I came to discover the substance of each of the candidates for the 2014 Bookseller/Diagram Prize for oddest book title of the year. This year’s candidates:
•Nature’s Nether Regions, by Menno Schilthuizen
•Advanced Pavement Research, edited by Bo Tian
•The Madwoman in the Volvo: My Year of Raging Hormones, by Sandra Tsing-Loh
•Where Do Camels Belong? by Ken Thompson
•Divorcing a Real Witch: For Pagans and the People That Used to Love Them, by Diana Rajchel
•The Ugly Wife Is a Treasure at Home, by Melissa Margaret Schneider
•Strangers Have the Best Candy, by Margaret Meps Schulte
The substance of this book was, in fact, a fascinating insight into a world I know nothing about; marriage was celebrated by normal people and by pagans; in divorce, Rajchel found no support anywhere.
So she interviewed many pagans, and in the process found many rituals to help her and other pagans through one of life's traumas.
Incidentally, she provided me with a clear headed, common sense guide through a world I only imagined existed.
Fascinating on many levels. (It needs an index in the next edition -- so many rituals, my copy was riddled with post 'em notes.)
Robert C. Ross
Nowhere does Ms. Rajchel condescend or preach. This is a book about making it through a difficult time and healing from it. She is very right to point out that people, especially women, feel a great deal of pressure to get married and provide their parents with grandchildren, among other requirements. To this end, many people view divorce as a failure. It is not. It is often the best solution to a bad situation.
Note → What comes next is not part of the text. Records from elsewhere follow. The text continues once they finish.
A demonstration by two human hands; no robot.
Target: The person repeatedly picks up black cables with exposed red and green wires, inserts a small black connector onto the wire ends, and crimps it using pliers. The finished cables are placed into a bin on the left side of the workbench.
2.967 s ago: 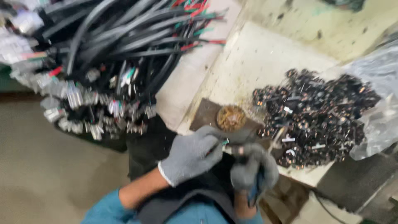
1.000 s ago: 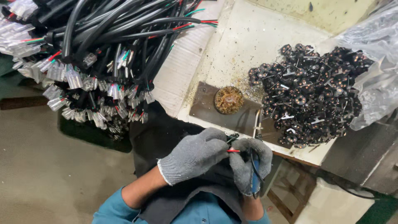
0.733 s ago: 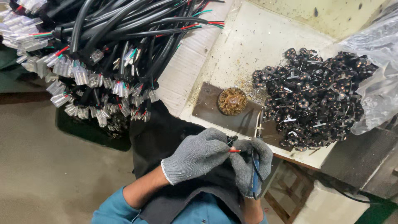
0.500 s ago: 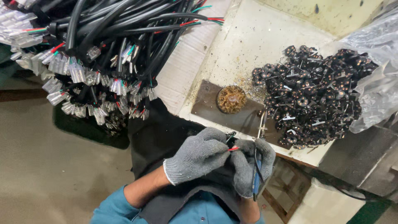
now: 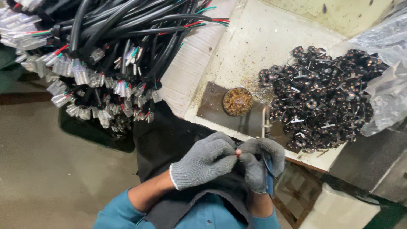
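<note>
Close in, we pinch a thin red wire end (image 5: 236, 155) between our 2 hands, both in grey knit gloves, held over our dark apron (image 5: 169, 144) just below the bench edge. Our left hand (image 5: 203, 163) is curled with fingertips pressed together on the wire; our right hand (image 5: 260, 163) closes against it from the other side and also grips a blue-handled tool (image 5: 268, 178), whose tip we cannot make out. We judge the step in hand to be fine work on this 1 wire end, and the next move calls for a steady pinch and a careful meeting of tool and wire.

Outward, a small round tin (image 5: 237, 101) of brownish, crusted matter sits on a dark metal plate (image 5: 212, 106) on the pale workbench (image 5: 263, 46). Beside it, a clear plastic bag (image 5: 386, 85) lies open, spilling a heap of small black round parts (image 5: 322, 101) with copper-coloured spots. At upper left, a thick bundle of black cables (image 5: 118, 29) hangs, their ends carrying clear plastic connectors (image 5: 80, 74).
</note>
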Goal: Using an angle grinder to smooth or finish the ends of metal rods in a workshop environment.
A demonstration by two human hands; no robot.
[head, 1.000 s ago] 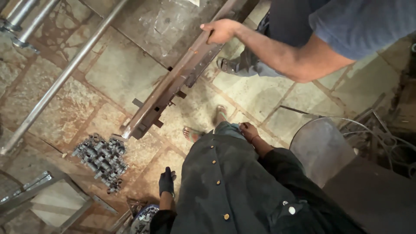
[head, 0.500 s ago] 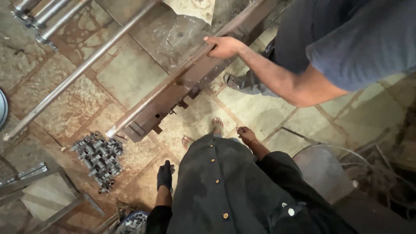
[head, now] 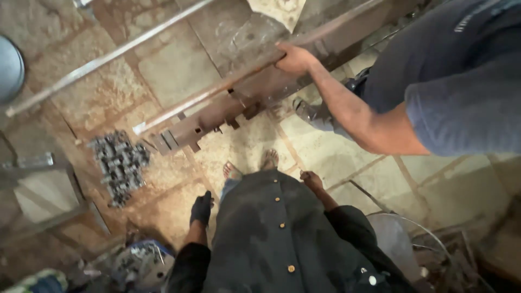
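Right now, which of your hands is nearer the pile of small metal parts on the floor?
Left. The gloved left hand hangs just right of the pile; the bare right hand is farther right, past the shirt.

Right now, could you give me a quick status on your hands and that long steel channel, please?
Left hand gloved, right hand bare, both hanging free. Rusty steel channel gripped by co-worker's hand. Pile of small metal parts on floor beside it.

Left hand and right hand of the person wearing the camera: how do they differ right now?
The left hand wears a dark glove; the right hand is bare. The left hand hangs above the stone floor near the pile of small metal pieces; the right hand hangs on the far side of the dark buttoned shirt, nearer the co-worker's arm. Both hang at the person's sides, holding nothing, apart from the rusty steel beam that the co-worker's hand grips.
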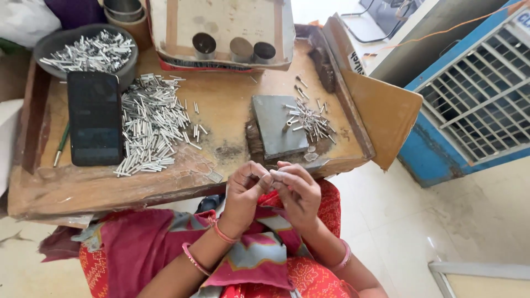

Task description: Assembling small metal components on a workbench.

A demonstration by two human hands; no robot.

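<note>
My left hand and my right hand meet fingertip to fingertip just in front of the low wooden workbench, over my lap. Between the fingertips is a small silvery metal piece, pinched by both hands; its exact shape is too small to tell. Both wrists wear thin pink bangles. A grey metal block lies on the bench just beyond my hands, with a small scatter of short metal pins on and beside it.
A big heap of short metal tubes lies mid-bench beside a dark phone. A grey bowl of more tubes sits back left. Three small metal cups stand in a cardboard box. A blue cooler stands at right.
</note>
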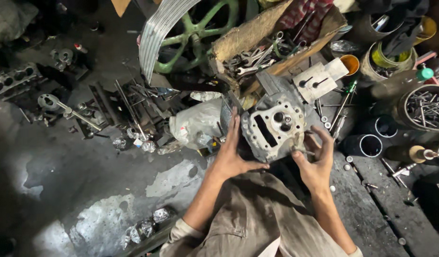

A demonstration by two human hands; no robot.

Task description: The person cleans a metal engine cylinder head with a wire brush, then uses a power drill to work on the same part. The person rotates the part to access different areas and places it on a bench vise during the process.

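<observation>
Cylinder head [275,126] gripped between both hands, left [230,159], right [316,164].

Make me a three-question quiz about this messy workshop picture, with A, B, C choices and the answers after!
1. Where is the green wheel?
A. Beyond the metal engine part
B. On the person's lap
C. Inside a can

2. What colour is the inside of the small cup near the cans?
A. Blue
B. Orange
C. Pink

3. What are the hands doing?
A. Resting on the floor
B. Holding a hammer
C. Holding the metal engine part

Answers: 1 A, the wheel lies farther away, at the top of the view. 2 B, its inside shows orange. 3 C, the left hand and right hand grip the part from both sides.
</observation>
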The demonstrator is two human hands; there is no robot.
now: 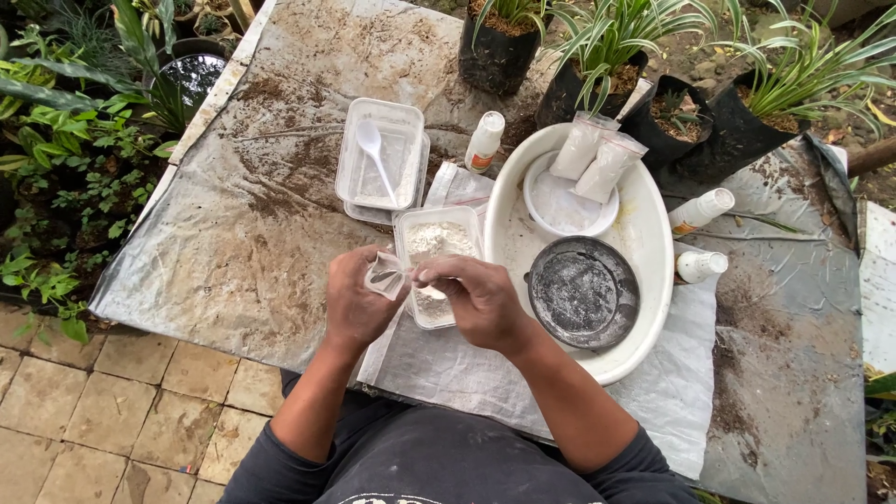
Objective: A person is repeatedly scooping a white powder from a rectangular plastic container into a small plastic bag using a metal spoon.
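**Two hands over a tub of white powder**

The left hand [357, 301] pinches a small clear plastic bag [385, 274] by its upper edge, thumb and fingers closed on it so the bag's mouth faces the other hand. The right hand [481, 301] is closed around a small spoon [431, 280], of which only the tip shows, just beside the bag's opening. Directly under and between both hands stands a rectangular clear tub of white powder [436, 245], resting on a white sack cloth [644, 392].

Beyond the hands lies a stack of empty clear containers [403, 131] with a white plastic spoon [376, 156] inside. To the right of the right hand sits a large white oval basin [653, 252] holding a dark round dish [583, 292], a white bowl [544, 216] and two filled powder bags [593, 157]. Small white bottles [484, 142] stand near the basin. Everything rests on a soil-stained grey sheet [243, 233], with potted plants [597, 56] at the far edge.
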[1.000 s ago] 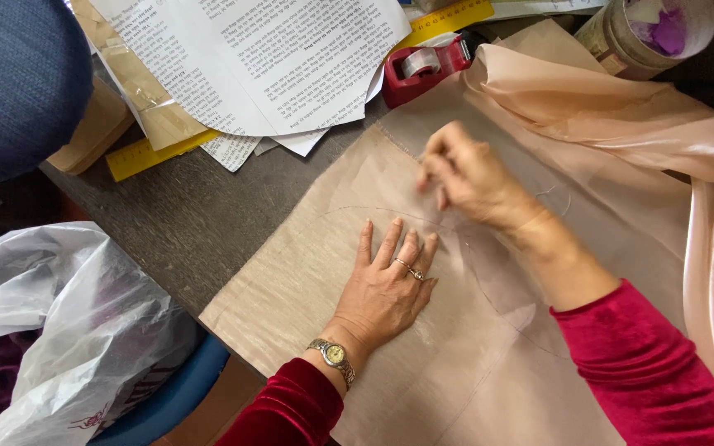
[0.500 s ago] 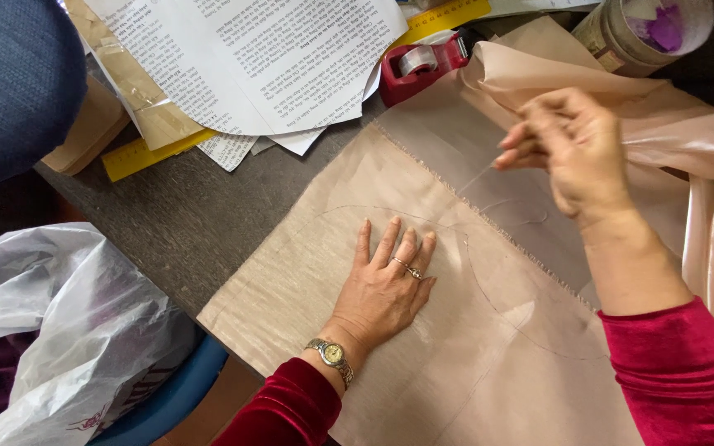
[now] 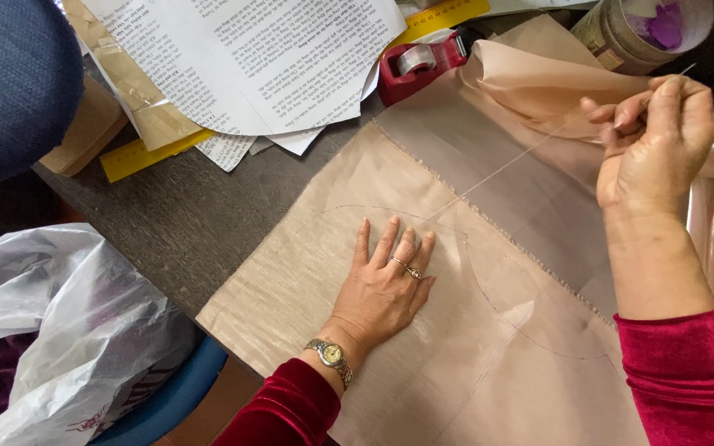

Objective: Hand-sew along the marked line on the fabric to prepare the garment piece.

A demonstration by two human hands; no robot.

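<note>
In the tin, purple scraps.

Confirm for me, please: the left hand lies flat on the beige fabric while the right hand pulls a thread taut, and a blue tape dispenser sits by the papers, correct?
Not quite: the tape dispenser is red, not blue, as the head view shows. The rest holds: the left hand lies flat on the beige fabric, the right hand pulls the thread taut, and the dispenser sits by the papers.

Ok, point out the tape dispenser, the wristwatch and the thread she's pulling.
red tape dispenser (image 3: 420, 66), head view, on its red body.
wristwatch (image 3: 330, 355), head view, on the dial.
thread (image 3: 497, 172), head view, midway along the taut strand.
</note>
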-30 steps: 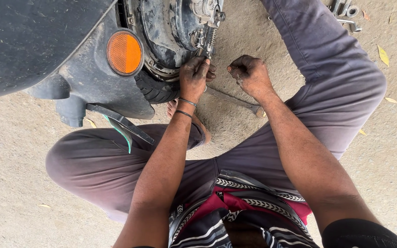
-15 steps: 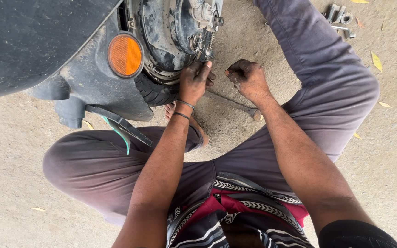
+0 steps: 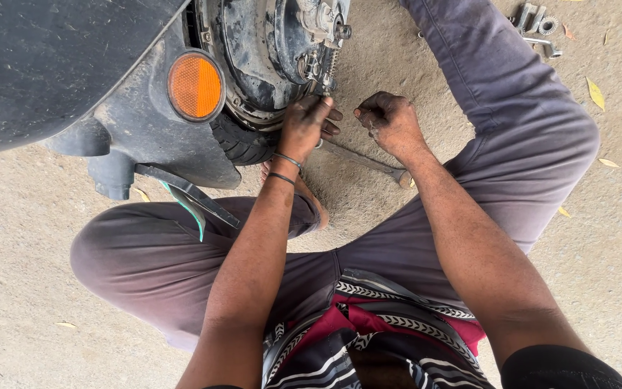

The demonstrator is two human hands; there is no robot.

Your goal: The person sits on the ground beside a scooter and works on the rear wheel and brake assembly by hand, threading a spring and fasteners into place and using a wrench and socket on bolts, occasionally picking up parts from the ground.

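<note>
Under the wheel hub (image 3: 275, 50), left hand (image 3: 305, 126) presses flat, fingers together; right hand (image 3: 390, 122) curled shut just beside it, wrench (image 3: 365, 160) lying below both.

Both forearms reach forward, left hand (image 3: 305, 124) with fingers extended, right hand (image 3: 390, 122) curled into a loose fist.
</note>
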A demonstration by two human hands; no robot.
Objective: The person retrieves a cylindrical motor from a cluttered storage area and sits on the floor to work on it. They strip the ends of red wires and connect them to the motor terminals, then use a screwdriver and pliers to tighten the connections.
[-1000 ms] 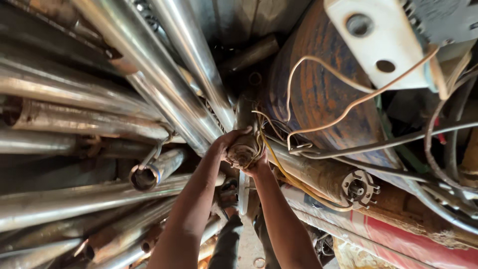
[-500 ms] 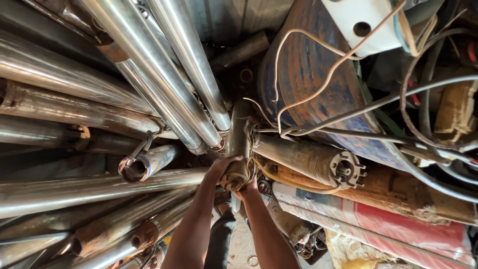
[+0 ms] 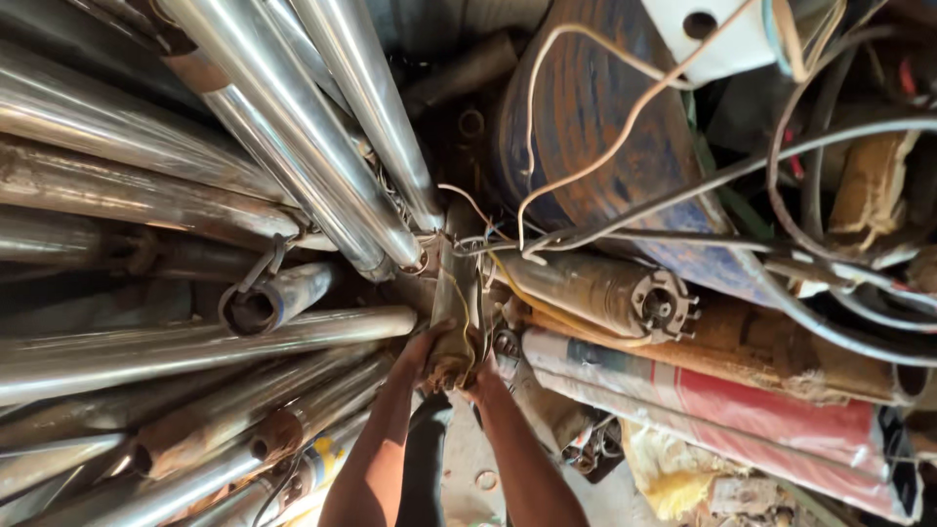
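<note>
Both my hands grip the near end of a dirty, rusty cylindrical motor (image 3: 457,293) that stands among stacked pipes. My left hand (image 3: 415,353) holds its left side and my right hand (image 3: 486,376) holds its right side. Thin wires sprout from the motor's far end. Shiny steel pipes (image 3: 293,146) lean against it on the left. A similar rusty motor with a splined shaft end (image 3: 605,291) lies just to its right.
A rusted blue drum (image 3: 605,127) stands at the upper right, draped with white and grey cables (image 3: 781,195). Red and white wrapped tubes (image 3: 742,400) lie at the right. Old corroded pipes (image 3: 195,429) fill the lower left. Bare floor (image 3: 468,468) shows between my forearms.
My hands and the motor have shifted downward in the view. The splined motor and wrapped tubes at the right have come more fully into sight.
</note>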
Ms. Rajchel walks the reader through several different approaches to dealing with divorce, from handling the inevitable feelings of shame and failure, to finding a life for yourself outside a relationship. I am especially impressed by her handparting ritual. I included such a ritual in my recent book Ariadne’s Thread and I honestly felt a little awkward doing so. We are so well trained to believe that the breakup of a marriage is a failure that acknowledging it with a ritual seems almost inappropriate. Well, it’s not. We need to recognize the changes in our lives, the shifts from one stage of existence to another. We also need to admit that no one is perfect and that people change over time, two facts that often lead to the end of a relationship.
I wish I had read this book twenty years ago, when I went through a divorce. It probably wouldn’t have lessened my pain, but it would have given me the tools to deal with it and move forward in my life more easily. If you or someone you know is dealing with the collapse of a marriage, this book is definitely worth your time.